[Given data — start]

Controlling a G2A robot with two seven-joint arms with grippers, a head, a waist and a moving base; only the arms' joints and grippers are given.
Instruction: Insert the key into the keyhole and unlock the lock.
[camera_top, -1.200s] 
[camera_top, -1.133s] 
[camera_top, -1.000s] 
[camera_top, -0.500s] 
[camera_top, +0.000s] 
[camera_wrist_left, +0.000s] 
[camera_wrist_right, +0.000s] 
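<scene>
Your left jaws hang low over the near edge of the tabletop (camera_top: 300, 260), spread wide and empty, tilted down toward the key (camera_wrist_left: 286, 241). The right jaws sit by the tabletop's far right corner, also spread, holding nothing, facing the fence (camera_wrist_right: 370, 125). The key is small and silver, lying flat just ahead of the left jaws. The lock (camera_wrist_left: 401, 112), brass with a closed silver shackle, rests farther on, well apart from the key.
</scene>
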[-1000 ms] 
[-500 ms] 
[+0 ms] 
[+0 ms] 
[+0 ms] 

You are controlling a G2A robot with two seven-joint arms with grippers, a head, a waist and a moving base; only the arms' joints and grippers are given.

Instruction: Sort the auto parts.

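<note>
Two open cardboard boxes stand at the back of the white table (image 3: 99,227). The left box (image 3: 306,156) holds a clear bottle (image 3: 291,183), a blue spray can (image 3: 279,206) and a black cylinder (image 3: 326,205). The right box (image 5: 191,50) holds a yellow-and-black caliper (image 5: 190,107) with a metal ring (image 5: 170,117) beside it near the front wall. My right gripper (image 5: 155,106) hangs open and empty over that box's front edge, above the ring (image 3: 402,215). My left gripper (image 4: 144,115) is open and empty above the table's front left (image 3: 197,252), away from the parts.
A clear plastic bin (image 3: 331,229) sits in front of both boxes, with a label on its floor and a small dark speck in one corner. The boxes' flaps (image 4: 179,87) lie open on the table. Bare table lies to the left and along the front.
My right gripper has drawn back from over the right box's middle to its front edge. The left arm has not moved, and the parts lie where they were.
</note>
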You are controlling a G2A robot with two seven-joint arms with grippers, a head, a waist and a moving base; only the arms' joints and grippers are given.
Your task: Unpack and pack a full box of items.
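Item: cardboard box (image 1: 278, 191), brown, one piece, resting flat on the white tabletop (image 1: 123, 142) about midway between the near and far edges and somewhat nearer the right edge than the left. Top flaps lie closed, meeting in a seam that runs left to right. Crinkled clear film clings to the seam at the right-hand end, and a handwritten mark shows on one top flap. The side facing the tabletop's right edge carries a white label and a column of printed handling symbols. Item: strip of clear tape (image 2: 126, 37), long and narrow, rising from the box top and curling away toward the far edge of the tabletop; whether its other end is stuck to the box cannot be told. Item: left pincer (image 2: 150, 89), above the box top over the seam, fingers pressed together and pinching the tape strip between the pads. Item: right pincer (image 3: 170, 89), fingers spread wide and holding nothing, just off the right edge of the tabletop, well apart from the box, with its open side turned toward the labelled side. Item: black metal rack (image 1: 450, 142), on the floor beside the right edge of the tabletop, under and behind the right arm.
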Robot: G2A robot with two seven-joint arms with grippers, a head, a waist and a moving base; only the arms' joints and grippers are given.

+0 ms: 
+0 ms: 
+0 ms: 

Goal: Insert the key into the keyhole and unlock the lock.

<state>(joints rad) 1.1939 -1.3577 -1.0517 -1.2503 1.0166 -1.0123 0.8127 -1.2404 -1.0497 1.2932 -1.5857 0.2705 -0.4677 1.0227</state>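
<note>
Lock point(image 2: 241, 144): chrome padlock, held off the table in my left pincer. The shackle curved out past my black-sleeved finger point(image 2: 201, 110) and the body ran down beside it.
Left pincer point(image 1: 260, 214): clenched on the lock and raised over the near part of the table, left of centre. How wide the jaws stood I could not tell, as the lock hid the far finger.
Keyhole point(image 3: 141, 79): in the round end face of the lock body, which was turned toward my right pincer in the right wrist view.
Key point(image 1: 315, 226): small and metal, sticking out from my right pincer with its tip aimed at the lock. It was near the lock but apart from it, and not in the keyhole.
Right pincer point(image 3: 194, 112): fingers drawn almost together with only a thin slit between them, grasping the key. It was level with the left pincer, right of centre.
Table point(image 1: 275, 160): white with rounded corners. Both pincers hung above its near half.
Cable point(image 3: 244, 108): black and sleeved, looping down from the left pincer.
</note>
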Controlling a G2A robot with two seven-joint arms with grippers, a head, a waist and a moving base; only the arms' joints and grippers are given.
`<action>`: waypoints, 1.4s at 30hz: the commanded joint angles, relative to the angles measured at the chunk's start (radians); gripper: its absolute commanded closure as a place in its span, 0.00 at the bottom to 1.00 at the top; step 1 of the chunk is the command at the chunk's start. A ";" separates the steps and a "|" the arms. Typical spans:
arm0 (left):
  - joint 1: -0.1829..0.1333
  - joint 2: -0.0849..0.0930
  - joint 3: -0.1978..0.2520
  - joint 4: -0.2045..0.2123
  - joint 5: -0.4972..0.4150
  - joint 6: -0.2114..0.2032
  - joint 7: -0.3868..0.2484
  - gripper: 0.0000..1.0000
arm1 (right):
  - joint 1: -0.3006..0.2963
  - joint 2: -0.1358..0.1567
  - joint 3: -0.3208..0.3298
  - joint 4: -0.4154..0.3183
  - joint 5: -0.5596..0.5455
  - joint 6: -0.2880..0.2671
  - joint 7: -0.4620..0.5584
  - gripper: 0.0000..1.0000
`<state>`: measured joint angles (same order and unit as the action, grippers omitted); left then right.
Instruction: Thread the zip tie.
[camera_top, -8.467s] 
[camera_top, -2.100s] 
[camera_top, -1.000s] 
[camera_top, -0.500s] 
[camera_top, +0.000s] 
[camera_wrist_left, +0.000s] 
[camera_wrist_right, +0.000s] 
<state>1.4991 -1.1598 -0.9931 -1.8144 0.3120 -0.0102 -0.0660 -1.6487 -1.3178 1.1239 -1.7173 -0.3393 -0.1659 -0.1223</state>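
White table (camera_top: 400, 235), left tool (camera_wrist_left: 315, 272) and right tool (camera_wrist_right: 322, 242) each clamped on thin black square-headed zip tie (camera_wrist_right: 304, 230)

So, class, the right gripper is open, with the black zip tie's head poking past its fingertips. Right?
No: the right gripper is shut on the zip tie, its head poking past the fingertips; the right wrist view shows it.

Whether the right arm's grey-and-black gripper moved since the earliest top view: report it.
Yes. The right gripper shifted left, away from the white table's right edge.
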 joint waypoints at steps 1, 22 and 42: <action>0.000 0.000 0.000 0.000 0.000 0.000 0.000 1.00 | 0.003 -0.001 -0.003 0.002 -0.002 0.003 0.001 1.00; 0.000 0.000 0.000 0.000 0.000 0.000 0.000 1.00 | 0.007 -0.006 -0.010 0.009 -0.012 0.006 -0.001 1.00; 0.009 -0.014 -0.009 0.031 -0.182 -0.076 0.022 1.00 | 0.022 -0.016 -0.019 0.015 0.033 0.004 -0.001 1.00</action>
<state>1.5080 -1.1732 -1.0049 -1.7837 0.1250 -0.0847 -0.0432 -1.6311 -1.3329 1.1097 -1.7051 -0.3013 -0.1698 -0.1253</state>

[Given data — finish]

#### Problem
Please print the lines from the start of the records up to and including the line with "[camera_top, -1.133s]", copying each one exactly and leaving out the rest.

#### Written reply
Controlling a G2A robot with two seven-joint arms with grippers, a head, a waist and a moving base; only the arms' joints and grippers are given.
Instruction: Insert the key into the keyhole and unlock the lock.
[camera_top, -1.200s] 
[camera_top, -1.133s] 

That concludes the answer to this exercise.